Another study also showed that old age, previous poor health and lack of CPR initiation influenced the EP’s decision not to initiate advanced resuscitation [25]. These results are also consistent with current knowledge about prognostic factors in OHCA. Advanced age [26], a high number of comorbidities [27], a nonwitnessed OHCA, absence of bystander administered CPR [28] and traumatic aetiology are indeed well known to reduce survival rates after an OHCA [29]. These medical decisions not to attempt advanced resuscitation, made on the basis of knowledge of poor prognostic factors, are also consistent with decisions made when a physician believes that the prognosis is very poor and that further treatment would be futile [30]. In the emergency department, the main factors influencing the decision not to provide resuscitative care are old age and previous severe functional limitations [31]. It is therefore reassuring that EPs are making decisions consistent with knowledge of the prognostic factors associated with OHCA.
In this study, we measured the CCI retrospectively for each patient, based on a systematic review of medical records. Although this may be considered a limitation, the influence of patients’ comorbidities on the medical decision to attempt ALS has been reported infrequently in the literature. However, we found that the presence of comorbidities does seem to influence this decision. Ideally, comorbidities should be systematically documented, as well as their relationship to medical decision making. Another way to achieve this could be the prospective integration of a frailty score, such as the clinical frailty scale (CFS) developed by Rockwood [32]. This tool, which has been shown to be relevant for the limitation of life-sustaining treatment in the ICU [33], could be included as a core variable in the Utstein resuscitation registry template [22].
We deliberately limited the scope of this study to asystole situations, as we assumed that advanced resuscitation was routinely provided when a shockable rhythm or pulseless electrical activity was noted on the EPs arrival at the emergency site. This may be debatable, especially in situations of pulseless electrical activity, which may not be resuscitated in real life.
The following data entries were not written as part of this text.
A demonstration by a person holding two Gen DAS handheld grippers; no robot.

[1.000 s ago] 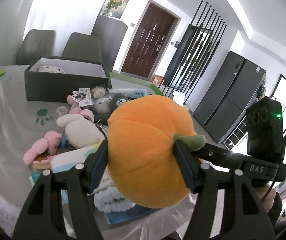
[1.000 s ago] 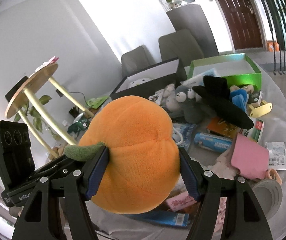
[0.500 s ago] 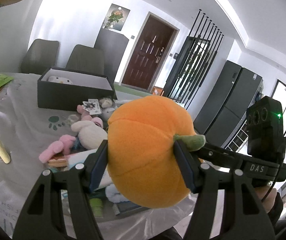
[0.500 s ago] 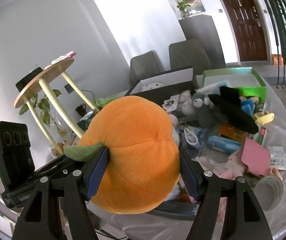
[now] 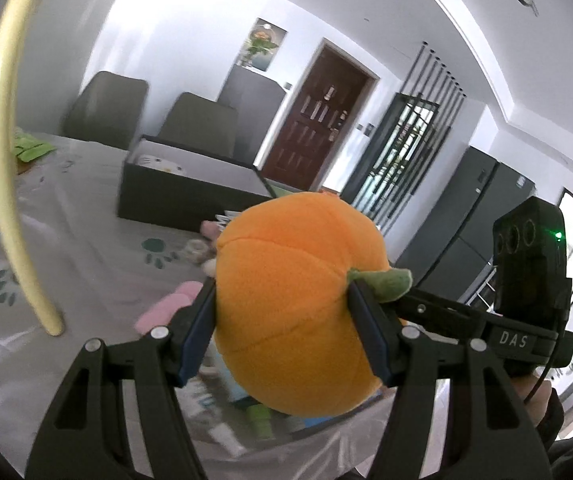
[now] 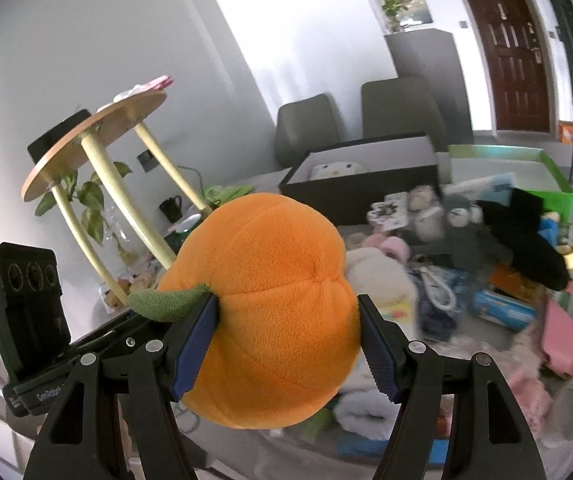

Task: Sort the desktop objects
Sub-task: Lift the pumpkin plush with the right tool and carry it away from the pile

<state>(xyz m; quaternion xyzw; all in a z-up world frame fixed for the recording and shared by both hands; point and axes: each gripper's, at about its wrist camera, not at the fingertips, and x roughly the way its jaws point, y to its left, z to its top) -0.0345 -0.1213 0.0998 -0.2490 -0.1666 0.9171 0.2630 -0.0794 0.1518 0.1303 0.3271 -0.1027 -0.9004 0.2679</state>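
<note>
Both claws clamp the same orange plush (image 5: 294, 304), lifted above the near counter (image 5: 86, 216) edge. Left claw (image 5: 286, 328) abt half open, blue pads pressed into plush sides; right claw (image 6: 286, 332) same, a bit wider, pads dug in. Green leaf (image 6: 162, 300) sticks out beside right claw's left pad. Black box (image 6: 366, 184) far on counter, green box (image 6: 542, 176) to its right. Toy pile (image 6: 466, 264) btw boxes and plush, blurry.
</note>
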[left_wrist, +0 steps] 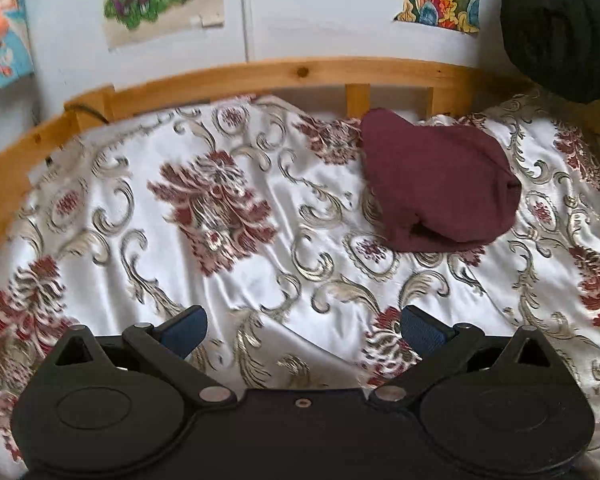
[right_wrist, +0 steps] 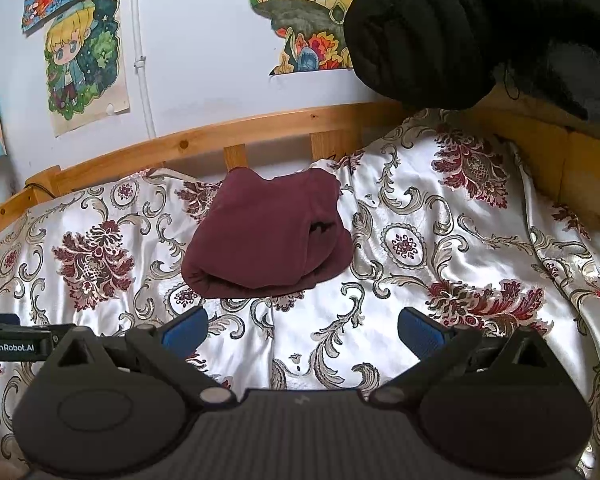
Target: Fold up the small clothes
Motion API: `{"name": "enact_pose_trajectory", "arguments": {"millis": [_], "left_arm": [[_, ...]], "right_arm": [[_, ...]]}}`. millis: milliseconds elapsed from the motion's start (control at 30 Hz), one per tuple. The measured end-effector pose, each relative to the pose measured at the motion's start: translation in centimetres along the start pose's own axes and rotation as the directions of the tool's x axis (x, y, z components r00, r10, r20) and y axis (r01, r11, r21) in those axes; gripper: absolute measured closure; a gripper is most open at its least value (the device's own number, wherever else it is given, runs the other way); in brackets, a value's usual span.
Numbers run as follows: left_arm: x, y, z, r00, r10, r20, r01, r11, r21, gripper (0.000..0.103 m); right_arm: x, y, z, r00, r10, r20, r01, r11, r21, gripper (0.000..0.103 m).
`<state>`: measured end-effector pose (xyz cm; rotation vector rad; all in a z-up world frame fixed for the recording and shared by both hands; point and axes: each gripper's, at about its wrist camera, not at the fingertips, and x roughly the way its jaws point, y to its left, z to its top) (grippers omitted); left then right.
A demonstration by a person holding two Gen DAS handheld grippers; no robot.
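Note:
A maroon garment (left_wrist: pixel 436 184) lies folded into a compact bundle on the white floral bedspread (left_wrist: pixel 260 248), near the wooden headboard. It also shows in the right wrist view (right_wrist: pixel 268 236). My left gripper (left_wrist: pixel 302 330) is open and empty, above the bedspread, with the garment ahead and to its right. My right gripper (right_wrist: pixel 302 330) is open and empty, just short of the garment's near edge. The left gripper's body (right_wrist: pixel 12 340) shows at the left edge of the right wrist view.
A wooden bed rail (right_wrist: pixel 260 128) runs along the wall behind the bed. A black padded garment (right_wrist: pixel 480 28) hangs over the far right corner. Drawings (right_wrist: pixel 84 64) are stuck on the wall. The bedspread (right_wrist: pixel 460 240) is wrinkled on the right.

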<state>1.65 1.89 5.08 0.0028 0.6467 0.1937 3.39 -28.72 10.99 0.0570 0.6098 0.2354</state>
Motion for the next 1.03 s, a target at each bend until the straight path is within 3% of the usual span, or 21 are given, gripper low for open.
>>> {"name": "enact_pose_trajectory", "arguments": {"millis": [500,767,1033], "left_arm": [[-0.9,-0.7,0.2,0.999,0.018,0.047,-0.020,0.999,0.043,0.001],[-0.7,-0.7,0.2,1.000,0.015,0.028,-0.016,0.999,0.044,0.001],[-0.5,-0.5,0.1,0.999,-0.047,0.005,0.046,0.999,0.009,0.001]], "right_arm": [[0.1,-0.1,0.0,1.000,0.002,-0.008,-0.002,1.000,0.003,0.000],[0.2,-0.2,-0.3,1.000,0.001,-0.017,-0.001,1.000,0.012,0.000],[0.6,-0.1,-0.4,0.999,0.007,-0.052,-0.006,1.000,0.015,0.000]]}}
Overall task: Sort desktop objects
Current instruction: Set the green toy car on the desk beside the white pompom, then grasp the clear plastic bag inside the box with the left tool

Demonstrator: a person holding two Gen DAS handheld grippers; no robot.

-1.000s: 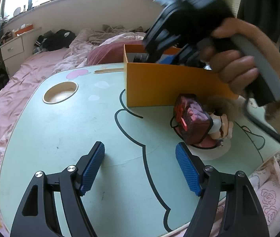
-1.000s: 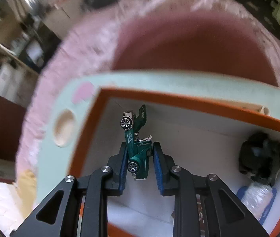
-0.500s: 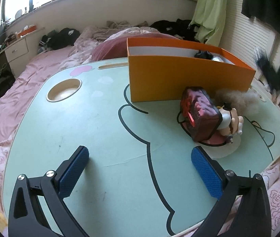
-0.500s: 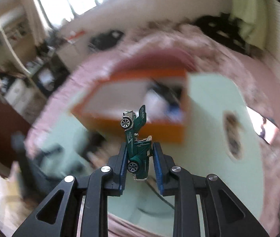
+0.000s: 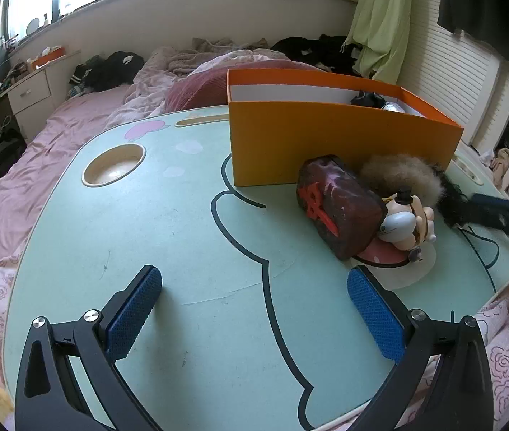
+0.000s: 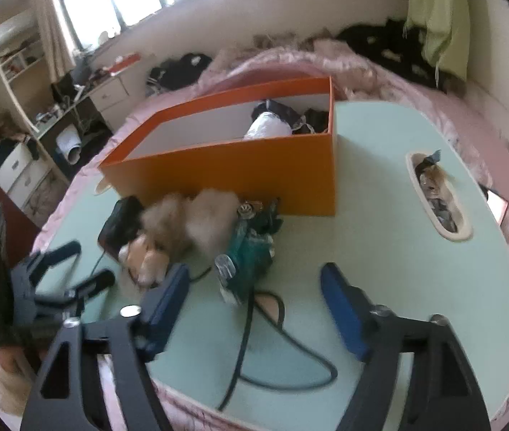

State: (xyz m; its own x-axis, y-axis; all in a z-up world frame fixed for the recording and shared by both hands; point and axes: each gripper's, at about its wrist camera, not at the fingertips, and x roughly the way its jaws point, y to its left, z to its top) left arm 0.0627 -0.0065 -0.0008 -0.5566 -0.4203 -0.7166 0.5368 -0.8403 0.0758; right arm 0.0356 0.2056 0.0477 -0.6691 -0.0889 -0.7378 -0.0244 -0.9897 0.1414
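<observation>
My left gripper (image 5: 252, 276) hangs wide open over the bare mint table (image 5: 146, 237), with nothing between its fingers. Ahead to its right lie a dark red block (image 5: 337, 204), a small figurine (image 5: 407, 222) and a tan fluffy ball (image 5: 401, 176), all in front of the orange box (image 5: 326, 143). My right gripper (image 6: 254, 276) is opening. The green toy car (image 6: 251, 251) is blurred and tilted just ahead of its fingertips, free of both pads, beside the fluffy ball (image 6: 197, 219) and the box (image 6: 254, 165).
The box holds a black item and a silver-wrapped bundle (image 6: 269, 127). A round cup recess (image 5: 112, 168) sits far left, and a slot (image 6: 437, 194) with small bits far right. A black cable (image 6: 254, 327) runs near the front edge. Pink bedding surrounds the table.
My right gripper swung from above the box's inside out to the table in front of it, then opened and let go of the green car. My left jaws spread wider.
</observation>
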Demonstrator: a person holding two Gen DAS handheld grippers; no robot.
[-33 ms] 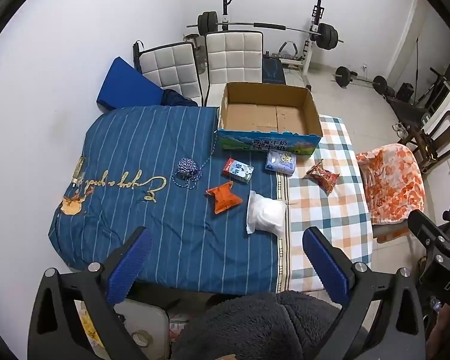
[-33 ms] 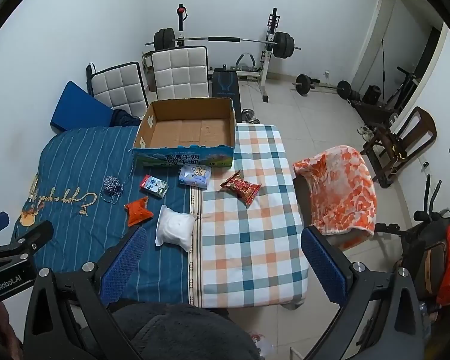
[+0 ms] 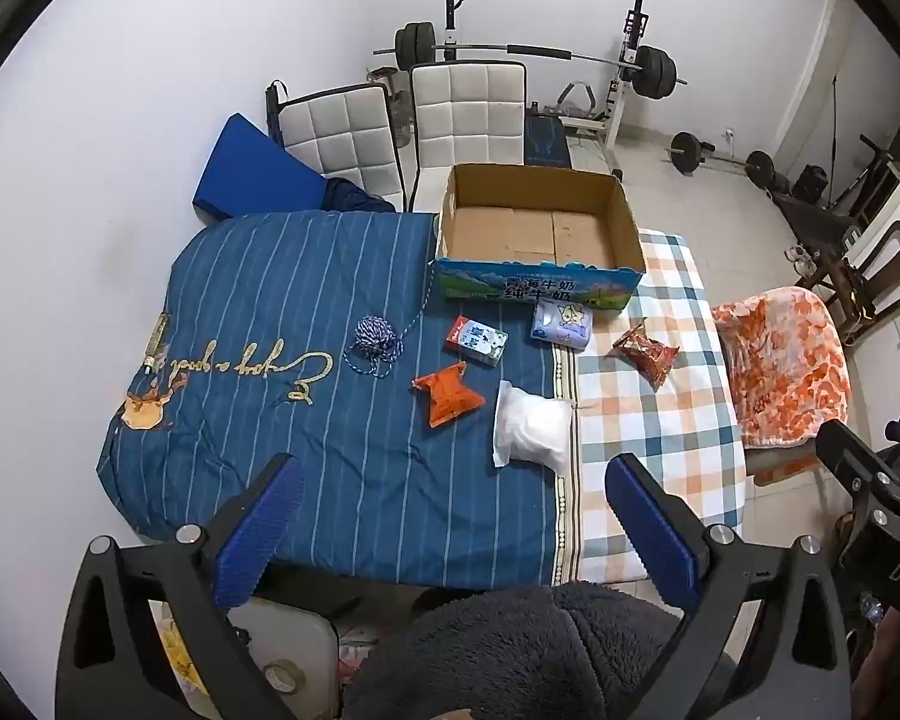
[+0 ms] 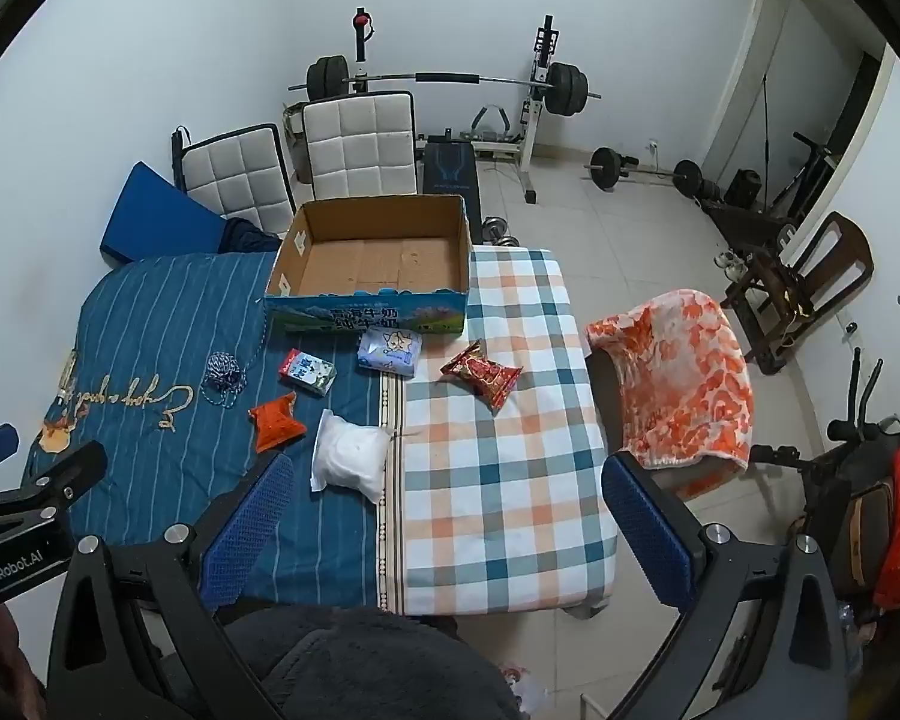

However, the recent Austrian study shows that when an electrical rhythm is present on the electrocardiogram, the EP tends to systematically provide advanced life support [24].
When the EP is confronted with an OHCA, a time delay is required to gather the information necessary to make a decision. When BLS is in progress, the EP will not interrupt it, and may even start ALS, whilst looking for futility criteria at the same time. This is rarely documented in the medical records and is not one of the variables to be collected in the Utstein resuscitation registry template [22]. For this reason, we chose the criterion of “nonuse of intravenous epinephrine in asystole” to ascertain the lack of intent to provide ALS as it can easily and reliably be measured retrospectively. The intention to initiate ALS and the intention to transport under ongoing CPR, after ALS has been delivered at the emergency site, are two temporally successive decision points. Advanced ToR rules have been proposed to avoid patient transport whilst under continuous CPR, especially when there is no EP present who can intervene in the field and decide to stop ALS [14]. There are no rules on which advanced care providers can base a decision to withhold giving ALS, and recognition of early criteria for futility, such as postmortem lividity, can be difficult. Knowledge of the factors on which EPs make these decisions and the relevance of these criteria are therefore the first steps in developing decision support tools in this area. These tools can be very useful in helping EPs when making a decision not to attempt ALS in futile situations [34].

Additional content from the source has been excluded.